=== Extracted records ===

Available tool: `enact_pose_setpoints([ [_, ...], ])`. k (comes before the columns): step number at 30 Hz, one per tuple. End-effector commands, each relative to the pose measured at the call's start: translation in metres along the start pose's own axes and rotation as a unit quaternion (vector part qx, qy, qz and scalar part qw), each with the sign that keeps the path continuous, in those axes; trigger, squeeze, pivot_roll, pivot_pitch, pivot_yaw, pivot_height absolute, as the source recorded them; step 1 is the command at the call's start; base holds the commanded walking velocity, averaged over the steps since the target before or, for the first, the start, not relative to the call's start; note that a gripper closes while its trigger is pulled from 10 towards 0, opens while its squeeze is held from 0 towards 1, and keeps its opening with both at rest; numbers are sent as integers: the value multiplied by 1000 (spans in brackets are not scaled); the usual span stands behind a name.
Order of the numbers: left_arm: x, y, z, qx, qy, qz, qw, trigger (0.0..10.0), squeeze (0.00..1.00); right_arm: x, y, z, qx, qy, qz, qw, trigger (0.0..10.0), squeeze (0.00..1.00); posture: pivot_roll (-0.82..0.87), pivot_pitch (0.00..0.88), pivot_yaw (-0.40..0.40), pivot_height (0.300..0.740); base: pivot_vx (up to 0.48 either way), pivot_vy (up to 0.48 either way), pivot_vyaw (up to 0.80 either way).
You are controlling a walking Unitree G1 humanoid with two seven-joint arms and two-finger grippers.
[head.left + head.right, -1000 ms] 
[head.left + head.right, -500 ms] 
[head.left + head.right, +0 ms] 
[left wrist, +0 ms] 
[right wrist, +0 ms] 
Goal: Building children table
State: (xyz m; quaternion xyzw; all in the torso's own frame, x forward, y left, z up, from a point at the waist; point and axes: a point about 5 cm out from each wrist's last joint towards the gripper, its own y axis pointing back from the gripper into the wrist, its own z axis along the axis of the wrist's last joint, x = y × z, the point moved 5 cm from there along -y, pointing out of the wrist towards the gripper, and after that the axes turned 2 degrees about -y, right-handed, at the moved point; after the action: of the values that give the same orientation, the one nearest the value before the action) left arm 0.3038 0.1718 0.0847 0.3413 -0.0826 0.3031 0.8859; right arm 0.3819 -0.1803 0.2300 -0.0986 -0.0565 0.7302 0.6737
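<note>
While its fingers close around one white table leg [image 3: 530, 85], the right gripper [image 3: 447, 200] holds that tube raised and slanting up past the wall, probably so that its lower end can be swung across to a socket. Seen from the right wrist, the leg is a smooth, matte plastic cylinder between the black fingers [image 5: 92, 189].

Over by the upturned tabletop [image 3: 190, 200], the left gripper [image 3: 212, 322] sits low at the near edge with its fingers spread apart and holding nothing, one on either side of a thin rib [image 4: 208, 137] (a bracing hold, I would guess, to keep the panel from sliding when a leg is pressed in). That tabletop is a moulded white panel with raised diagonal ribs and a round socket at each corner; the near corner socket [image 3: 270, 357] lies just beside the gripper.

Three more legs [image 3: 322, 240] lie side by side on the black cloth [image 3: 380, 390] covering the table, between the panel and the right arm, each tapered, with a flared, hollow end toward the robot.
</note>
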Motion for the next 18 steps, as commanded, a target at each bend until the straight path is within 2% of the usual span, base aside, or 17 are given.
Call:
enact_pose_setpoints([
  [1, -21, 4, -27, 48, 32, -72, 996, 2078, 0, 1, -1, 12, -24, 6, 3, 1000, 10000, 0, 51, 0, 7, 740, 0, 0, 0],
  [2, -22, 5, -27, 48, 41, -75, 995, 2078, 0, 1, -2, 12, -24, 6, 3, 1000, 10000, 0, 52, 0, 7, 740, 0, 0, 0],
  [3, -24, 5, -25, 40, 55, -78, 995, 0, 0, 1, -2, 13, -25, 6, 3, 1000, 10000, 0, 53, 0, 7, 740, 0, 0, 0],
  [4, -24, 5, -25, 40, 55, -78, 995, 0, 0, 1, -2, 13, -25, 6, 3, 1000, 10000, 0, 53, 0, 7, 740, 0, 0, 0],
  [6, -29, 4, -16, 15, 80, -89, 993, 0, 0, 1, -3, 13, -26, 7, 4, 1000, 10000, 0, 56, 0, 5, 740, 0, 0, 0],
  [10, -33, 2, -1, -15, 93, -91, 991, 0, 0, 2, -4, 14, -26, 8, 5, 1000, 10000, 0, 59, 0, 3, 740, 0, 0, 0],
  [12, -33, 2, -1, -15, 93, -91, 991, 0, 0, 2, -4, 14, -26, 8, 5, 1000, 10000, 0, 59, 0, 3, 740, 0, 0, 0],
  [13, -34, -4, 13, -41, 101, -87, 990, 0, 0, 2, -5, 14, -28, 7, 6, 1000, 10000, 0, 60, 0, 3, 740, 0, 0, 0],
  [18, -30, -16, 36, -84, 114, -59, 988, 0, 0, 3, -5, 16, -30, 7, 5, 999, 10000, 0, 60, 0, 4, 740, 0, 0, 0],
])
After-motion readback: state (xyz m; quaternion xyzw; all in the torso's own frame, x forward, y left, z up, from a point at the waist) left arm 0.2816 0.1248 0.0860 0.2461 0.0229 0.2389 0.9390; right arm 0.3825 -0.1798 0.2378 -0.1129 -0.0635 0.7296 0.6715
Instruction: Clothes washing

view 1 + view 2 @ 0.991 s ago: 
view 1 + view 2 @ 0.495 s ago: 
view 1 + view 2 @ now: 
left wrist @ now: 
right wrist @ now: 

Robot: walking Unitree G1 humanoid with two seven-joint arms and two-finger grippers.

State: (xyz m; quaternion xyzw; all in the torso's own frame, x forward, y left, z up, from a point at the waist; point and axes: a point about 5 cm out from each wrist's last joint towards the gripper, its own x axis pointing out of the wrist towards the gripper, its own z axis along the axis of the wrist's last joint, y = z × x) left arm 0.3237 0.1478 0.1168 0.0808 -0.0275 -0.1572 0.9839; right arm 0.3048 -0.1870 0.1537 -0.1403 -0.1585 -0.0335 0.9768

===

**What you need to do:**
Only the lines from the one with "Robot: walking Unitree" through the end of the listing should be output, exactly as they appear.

**Task output:**
Robot: walking Unitree G1 humanoid with two seven-joint arms and two-finger grippers.

State: (xyz m; quaternion xyzw; all in the torso's own frame, x forward, y left, z up, from a point at the waist; point and axes: a point about 5 cm out from each wrist's last joint towards the gripper, its own x axis pointing out of the wrist towards the gripper, its own z axis along the axis of the wrist's last joint, y = z × x) left arm 0.3237 0.1478 0.1168 0.0808 -0.0275 -0.1572 0.9839; right arm 0.3048 -0.1870 0.1537 -0.1403 -0.1585 -0.0335 0.9768

Work on this exercise is now complete.